● Your assignment:
Below are the records. Retype exactly the lines between the lines holding "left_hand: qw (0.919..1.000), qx" and "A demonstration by", inclusive.
*** Data section Section Begins ***
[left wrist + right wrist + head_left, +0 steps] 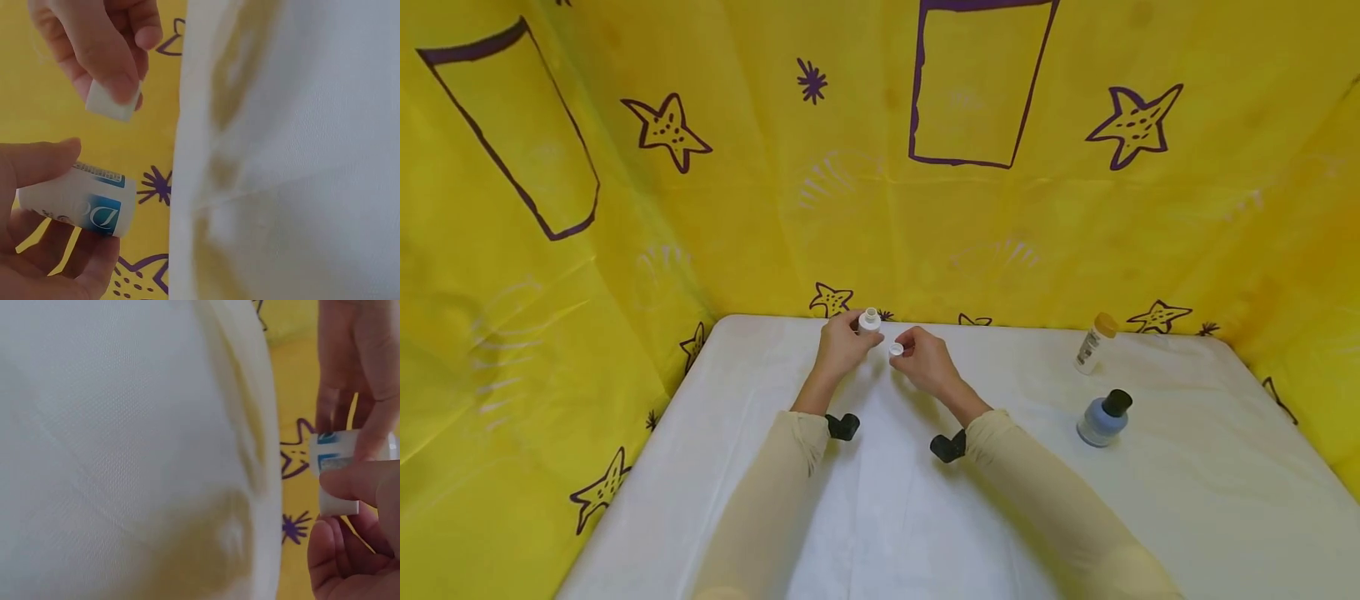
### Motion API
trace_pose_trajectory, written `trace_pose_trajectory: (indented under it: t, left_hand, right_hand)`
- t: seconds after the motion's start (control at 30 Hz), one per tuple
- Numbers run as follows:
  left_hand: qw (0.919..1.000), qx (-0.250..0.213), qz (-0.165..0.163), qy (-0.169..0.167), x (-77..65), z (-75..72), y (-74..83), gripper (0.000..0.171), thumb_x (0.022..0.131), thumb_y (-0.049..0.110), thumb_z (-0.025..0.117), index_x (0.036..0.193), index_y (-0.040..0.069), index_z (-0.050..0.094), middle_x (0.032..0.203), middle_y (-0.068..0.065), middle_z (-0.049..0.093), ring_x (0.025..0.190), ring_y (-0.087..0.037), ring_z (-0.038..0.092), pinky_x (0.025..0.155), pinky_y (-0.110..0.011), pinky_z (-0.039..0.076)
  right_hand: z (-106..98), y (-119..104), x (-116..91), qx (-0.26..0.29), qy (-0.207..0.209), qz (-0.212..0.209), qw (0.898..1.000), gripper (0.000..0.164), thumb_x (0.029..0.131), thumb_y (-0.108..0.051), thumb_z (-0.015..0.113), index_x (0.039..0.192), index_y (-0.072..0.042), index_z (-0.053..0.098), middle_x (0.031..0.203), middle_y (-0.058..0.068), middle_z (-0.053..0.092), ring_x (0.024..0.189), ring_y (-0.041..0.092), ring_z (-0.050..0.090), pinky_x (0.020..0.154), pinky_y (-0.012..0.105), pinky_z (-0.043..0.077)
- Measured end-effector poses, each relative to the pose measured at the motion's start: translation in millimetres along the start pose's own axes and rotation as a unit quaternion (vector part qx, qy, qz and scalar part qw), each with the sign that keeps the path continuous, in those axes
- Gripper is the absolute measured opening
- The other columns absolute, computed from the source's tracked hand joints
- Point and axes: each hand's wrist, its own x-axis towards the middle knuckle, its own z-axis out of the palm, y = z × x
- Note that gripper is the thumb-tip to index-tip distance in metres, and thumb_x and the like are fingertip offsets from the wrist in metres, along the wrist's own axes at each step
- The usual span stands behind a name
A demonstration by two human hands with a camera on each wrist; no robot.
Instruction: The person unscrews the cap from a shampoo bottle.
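Observation:
Near the far edge of the table, my left hand [842, 346] grips a small white bottle [869, 323] with its bare neck facing up. Blue and white print shows on the bottle's label [103, 215] in the left wrist view, the fingers and thumb wrapped around its sides. Just to the right, my right hand [925, 360] pinches a white cap [896, 350] between thumb and fingers. The cap [112, 100] is apart from the bottle. In the right wrist view, the cap [339, 505] overlaps the bottle's lower side.
On the right side of the white table [910, 517] stand a slim white bottle with an orange cap [1096, 343] and a blue bottle with a black cap [1103, 418]. Yellow cloth [880, 208] with purple drawings rises behind the table and at both sides.

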Motion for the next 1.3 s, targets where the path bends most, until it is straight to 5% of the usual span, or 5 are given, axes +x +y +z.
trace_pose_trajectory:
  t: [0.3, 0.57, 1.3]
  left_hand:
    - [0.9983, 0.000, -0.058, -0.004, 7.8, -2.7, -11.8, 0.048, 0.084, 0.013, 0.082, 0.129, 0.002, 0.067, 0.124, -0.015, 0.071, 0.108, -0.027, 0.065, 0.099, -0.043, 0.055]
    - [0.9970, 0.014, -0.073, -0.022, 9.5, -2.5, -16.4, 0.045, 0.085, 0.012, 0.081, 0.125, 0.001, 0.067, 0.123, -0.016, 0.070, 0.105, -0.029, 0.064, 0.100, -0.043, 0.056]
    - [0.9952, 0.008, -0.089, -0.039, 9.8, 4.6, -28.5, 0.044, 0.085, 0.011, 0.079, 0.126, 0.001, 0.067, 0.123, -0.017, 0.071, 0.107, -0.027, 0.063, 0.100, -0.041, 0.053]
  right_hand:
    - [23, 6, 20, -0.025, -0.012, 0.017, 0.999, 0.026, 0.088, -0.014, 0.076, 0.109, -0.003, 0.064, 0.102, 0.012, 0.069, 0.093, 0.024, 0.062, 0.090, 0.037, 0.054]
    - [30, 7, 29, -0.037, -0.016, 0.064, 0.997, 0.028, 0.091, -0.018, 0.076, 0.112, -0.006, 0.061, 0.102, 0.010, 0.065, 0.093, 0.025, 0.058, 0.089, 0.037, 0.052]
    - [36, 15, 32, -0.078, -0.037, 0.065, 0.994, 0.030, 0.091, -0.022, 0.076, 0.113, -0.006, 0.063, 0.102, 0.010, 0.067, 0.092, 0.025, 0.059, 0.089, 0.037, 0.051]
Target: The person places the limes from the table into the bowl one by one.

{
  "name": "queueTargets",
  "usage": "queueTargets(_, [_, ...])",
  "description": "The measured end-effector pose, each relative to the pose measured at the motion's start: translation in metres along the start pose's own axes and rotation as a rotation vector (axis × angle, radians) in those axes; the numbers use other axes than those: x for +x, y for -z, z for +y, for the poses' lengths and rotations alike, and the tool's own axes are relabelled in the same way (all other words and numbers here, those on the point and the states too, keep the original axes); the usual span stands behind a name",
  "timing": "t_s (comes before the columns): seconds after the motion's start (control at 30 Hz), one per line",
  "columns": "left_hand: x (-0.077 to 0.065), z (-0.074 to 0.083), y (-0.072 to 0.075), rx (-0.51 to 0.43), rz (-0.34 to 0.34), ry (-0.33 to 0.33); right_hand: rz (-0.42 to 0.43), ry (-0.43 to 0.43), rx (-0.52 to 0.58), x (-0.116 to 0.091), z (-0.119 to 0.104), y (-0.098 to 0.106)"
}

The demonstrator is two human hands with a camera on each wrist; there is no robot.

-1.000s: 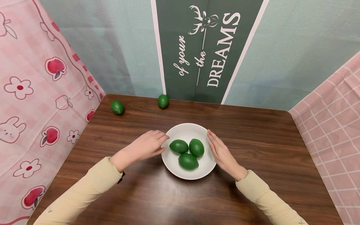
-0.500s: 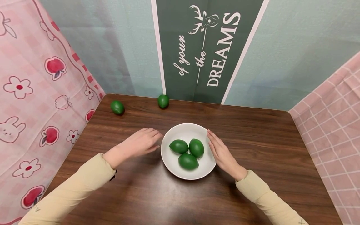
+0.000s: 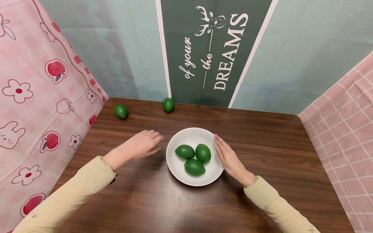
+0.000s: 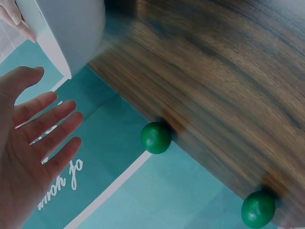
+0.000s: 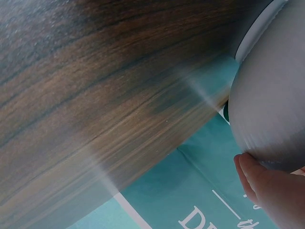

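Observation:
A white bowl (image 3: 187, 136) on the table holds three green limes (image 3: 194, 167). Against its right side, my right hand (image 3: 231, 160) lies with straight fingers, the fingertips at the rim. The right wrist view shows those fingers on the bowl's outer wall (image 5: 271, 105). My left hand (image 3: 137, 145) hovers left of the bowl, apart from it, with nothing in it. Its fingers are spread and relaxed in the left wrist view, palm showing. Two more limes lie at the table's far edge, one lime (image 3: 168, 105) behind the bowl and another lime (image 3: 120, 111) near the left corner.
The dark wooden table (image 3: 262, 139) reaches back to a teal cloth (image 3: 291, 64) with a dark green printed panel. A pink patterned curtain (image 3: 35, 110) hangs along the left side, and a pink checked cloth (image 3: 344, 136) along the right.
My left hand has drawn away from the bowl's left rim, moving left. The right hand stays on the bowl's right side, and the bowl and limes have not moved.

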State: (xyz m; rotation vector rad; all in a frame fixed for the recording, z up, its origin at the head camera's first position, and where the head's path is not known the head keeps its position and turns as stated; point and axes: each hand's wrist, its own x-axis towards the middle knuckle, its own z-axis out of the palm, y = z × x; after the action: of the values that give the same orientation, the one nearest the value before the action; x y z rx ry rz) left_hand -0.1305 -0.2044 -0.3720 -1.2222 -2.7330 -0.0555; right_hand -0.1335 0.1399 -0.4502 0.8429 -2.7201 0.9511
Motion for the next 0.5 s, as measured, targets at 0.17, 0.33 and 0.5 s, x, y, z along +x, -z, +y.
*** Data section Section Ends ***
● Written response:
  left_hand: qw (0.919..1.000), qx (-0.250..0.213), qz (-0.165..0.163), qy (-0.169..0.167), x (-77..65), z (-75..72), y (-74..83), gripper (0.000..0.171), thumb_x (0.022..0.131), thumb_y (-0.049..0.110), thumb_z (-0.025..0.117), index_x (0.036..0.193), index_y (-0.040..0.069), index_z (-0.050..0.094), middle_x (0.032..0.203), middle_y (-0.068..0.065), middle_z (-0.049..0.093), ring_x (0.025..0.190), ring_y (-0.087..0.037), ring_z (-0.038..0.092), pinky_x (0.025..0.155), pinky_y (-0.110..0.011), pinky_z (-0.039..0.076)
  right_hand: z (-106..98), y (-119..104), x (-116..91), qx (-0.26..0.29), qy (-0.207..0.209), qz (-0.212..0.209), qw (0.898..1.000), gripper (0.000..0.164), thumb_x (0.029..0.131), thumb_y (-0.108..0.051), thumb_z (-0.015..0.113), index_x (0.039..0.192), index_y (-0.072..0.042), index_z (-0.053..0.098), middle_x (0.031..0.203), middle_y (-0.058..0.068), middle_z (-0.053..0.092), ring_x (0.024..0.189), ring_y (-0.041..0.092), ring_z (-0.050..0.090), pinky_x (0.020..0.154), pinky_y (-0.012..0.105), pinky_z (-0.043..0.077)
- Measured end-effector poses, each relative to the pose measured at the motion's start: translation in millimetres along the start pose's own axes and rotation as a unit quaternion (vector part qx, qy, qz and scalar part qw), each with the sign that keeps the path continuous, in those axes
- Gripper is the absolute measured opening
- The other columns absolute, computed from the source's tracked hand joints
- Point and axes: each hand's wrist, its own x-axis towards the middle knuckle, its own z-axis out of the palm, y = z × x
- Note that gripper is the thumb-tip to index-tip distance in metres, and thumb_x and the like are fingertip offsets from the wrist in metres, along the wrist's own axes at each step
- The usual span stands behind a name
A demonstration by two human hands with a camera on each wrist; no robot.

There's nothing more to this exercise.